Mais cela « ne désigne pas particulièrement une abaya noire« , a ajouté le prince. « Il est entièrement laissé à la femme de décider quel type d’habillement décent et respectueux elle va porter ».
Après l’intervention du prince Mohammed ben Salmane, un important dignitaire musulman, le cheikh Ahmed ben Kassim al-Ghamdi, a pesé dans le débat en s’inscrivant en faux contre l’idée très répandue selon laquelle le noir serait la seule couleur admissible selon l’islam pour les abayas.
Le prince Mohammed ben Salmane, actuellement en butte aux critiques dans l’affaire du meurtre du journaliste saoudien Jamal Khashoggi, a lancé auparavant un processus de libéralisation dans le royaume conservateur.
En juin, l’interdiction faite aux femmes de prendre le volant – en vigueur depuis plusieurs décennies – a été levée. Le royaume a également autorisé les femmes à pénétrer dans les stades, des enceintes jusqu’ici réservées aux hommes, et veut encourager la féminisation de la main-d’oeuvre, alors qu’il cherche à diversifier une économie fondée sur le pétrole.

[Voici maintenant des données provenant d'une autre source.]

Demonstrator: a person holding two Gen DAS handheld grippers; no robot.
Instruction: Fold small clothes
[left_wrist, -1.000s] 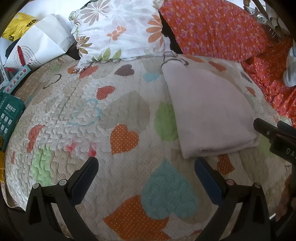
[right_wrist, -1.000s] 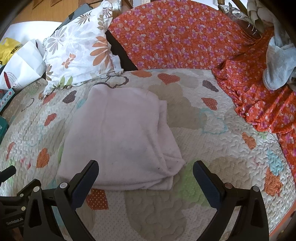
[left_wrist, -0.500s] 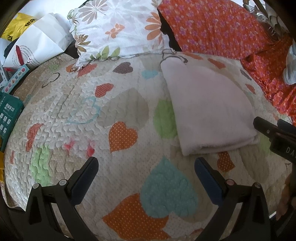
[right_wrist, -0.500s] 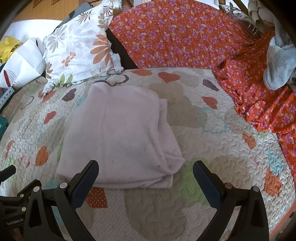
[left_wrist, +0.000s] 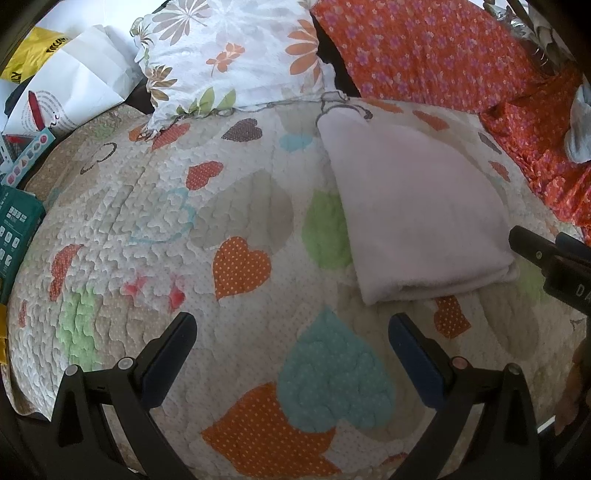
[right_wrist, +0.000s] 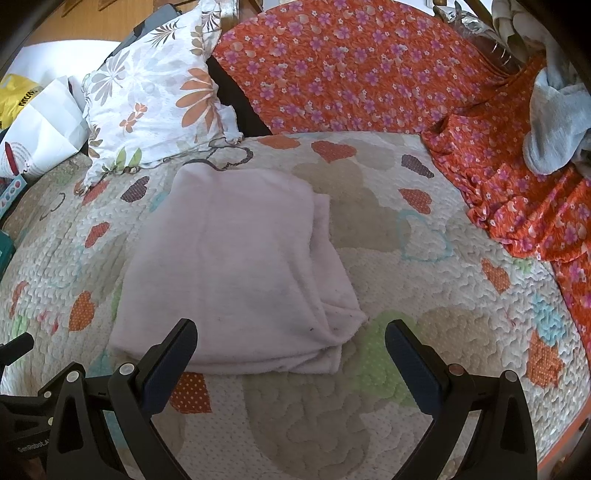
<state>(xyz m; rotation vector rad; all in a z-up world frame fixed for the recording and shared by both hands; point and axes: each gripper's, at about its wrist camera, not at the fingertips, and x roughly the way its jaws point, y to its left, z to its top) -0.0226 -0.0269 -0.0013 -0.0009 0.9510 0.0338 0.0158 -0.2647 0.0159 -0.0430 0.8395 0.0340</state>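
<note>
One pale pink cloth (right_wrist: 236, 266) is seen folded into a thick, layered rectangle, laid flat on the heart-patterned quilt (right_wrist: 424, 295), just below a floral pillow (right_wrist: 155, 103). Its stacked edges are shown at the near right corner. Both the left claw (left_wrist: 291, 354) and the right claw (right_wrist: 290, 354) are spread wide, with nothing held or touched.

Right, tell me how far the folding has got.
Done: the pink cloth lies folded in layers on the heart quilt. In hand: nothing; the left gripper and right gripper are open and empty. Possibly left: the grey garment bunched on the orange fabric.
</note>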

Mais parallèlement à ces réformes, les arrestations de militantes se sont succédé ces derniers mois dans le royaume, qui intensifie sa répression sur les dissidents.
Le pays est également critiqué pour son système de tutelle masculine, qui permet aux hommes d’exercer une autorité arbitraire pour prendre des décisions au nom des femmes de leur famille.